Un dispositivo analogo ritroviamo, nella sala Thierry Salmon dell’Arena del Sole (siamo sempre in casa Emilia Romagna Teatro), in Maternità, dal romanzo di Sheila Heti (Sellerio), in scena Chiara Lagani, con la regia sempre di De Angelis. Qui una donna racconta il proprio rapporto difficile con la maternità, esplora casi di amiche, di madri, sogni e paure di donne, chiedendosi se i figli “si hanno” o “si fanno”, evoca la lotta di Giacobbe con l’angelo e molto altro, affrontando temi difficili, proiettandosi nel desiderio e nel rimpianto. Ma anche qui ogni snodo narrativo è determinato anche dal pubblico, che con un piccolo telecomando risponde a domande indirizzando, a seconda dell’opzione più gradita, i successivi passaggi narrativi. Per esempio: cosa conta di più per una donna, l’amicizia, il sesso, l’arte, l’educazione dei figli?

Anche qui, la scena è essenzialissima: solo pochi oggetti, un paio di forbici, un coltello e poi, in tutta la parte finale, una scavatrice giocattolo in proscenio, segno di un’assenza. L’attrice qui non si slancia in movimenti convulsi; il suo parlare è piano, discorsivo, e si accende di tanto in tanto in proiezioni oniriche (segnate da cambi di luce), per poi riportarci in terra, a definire il significato di cucciolo per esempio, di donna o di cane, e se viene scelto cane si chiede cosa farsene poi dei cuccioli, regalarli, venderli, affogarli… Oppure interroga sulla sovrappopolazione del mondo e sull’opportunità di generare ancora, o sull’impoverimento demografico italiano e su molto altro ancora.

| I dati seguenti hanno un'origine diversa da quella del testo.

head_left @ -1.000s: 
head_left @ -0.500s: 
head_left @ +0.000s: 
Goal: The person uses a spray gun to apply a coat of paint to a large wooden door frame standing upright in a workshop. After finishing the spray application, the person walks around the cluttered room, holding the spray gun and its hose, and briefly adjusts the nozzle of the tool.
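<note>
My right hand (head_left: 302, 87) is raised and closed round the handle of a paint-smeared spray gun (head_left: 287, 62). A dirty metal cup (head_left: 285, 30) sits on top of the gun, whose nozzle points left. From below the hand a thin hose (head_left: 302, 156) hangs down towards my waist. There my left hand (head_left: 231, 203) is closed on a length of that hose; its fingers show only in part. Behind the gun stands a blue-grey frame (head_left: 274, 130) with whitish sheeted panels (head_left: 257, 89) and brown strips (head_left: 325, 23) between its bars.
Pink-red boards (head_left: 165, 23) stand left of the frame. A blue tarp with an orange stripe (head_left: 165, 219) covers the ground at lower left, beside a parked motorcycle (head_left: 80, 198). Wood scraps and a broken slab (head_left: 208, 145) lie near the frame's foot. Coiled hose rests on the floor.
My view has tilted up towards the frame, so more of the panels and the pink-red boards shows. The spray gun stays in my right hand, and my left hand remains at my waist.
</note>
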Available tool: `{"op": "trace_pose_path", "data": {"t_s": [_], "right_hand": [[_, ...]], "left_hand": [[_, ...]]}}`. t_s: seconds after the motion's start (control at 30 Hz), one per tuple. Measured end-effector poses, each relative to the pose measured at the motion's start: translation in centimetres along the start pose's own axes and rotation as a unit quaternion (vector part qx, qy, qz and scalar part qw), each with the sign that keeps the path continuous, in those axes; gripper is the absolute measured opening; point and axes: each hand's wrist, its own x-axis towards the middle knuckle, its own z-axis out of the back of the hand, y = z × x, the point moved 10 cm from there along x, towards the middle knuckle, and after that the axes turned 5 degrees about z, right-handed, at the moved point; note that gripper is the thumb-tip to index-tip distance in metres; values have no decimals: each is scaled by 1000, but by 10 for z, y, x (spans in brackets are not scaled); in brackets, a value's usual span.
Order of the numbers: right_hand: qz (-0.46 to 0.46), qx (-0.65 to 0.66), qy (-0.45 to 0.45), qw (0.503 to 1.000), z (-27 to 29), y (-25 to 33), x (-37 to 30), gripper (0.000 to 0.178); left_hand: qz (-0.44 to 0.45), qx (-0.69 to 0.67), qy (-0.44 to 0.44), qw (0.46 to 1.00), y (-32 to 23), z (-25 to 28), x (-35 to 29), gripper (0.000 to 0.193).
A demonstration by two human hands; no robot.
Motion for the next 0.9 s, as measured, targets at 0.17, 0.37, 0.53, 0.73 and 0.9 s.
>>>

Mette in scena dubbi – e non a caso la forma è quella della domanda e del sondaggio – e ci mostra, nel continuo coitus interruptus della storia, raffreddata dal meccanismo dell’indagine statistica, quell’intero cosmo che è il rapporto della donna con la scelta difficile o entusiasmante della maternità. Lasciando alla fine un’idea di desiderio montante raffreddato da mille pensieri e ostacoli, che trova le consolazioni dell’immaginazione, dell’incontro con una sensitiva o del dilagare inarrestabile di derive oniriche, di immagini e voci infantili che riemergono di continuo dalla crosta ragionevole della vita quotidiana.

Alla fine dello spettacolo l’attrice incontra scrittrici per discutere dei temi caldi che hanno affollato poco prima la scena. 

Maternità, ph. Asia Ludovica Serpe

Entrambi gli spettacoli fanno di tutto per non trascinare dentro lo spettatore: entrambi provano a coinvolgerlo in un altro modo, analitico, che spesso allontana, interrompe quel fluido che secondo alcuni dovrebbe dalla scena rapire il pubblico. Entrambi sono sfide alla nostra intelligenza, come capacità di problematizzare le realtà dell’esistenza.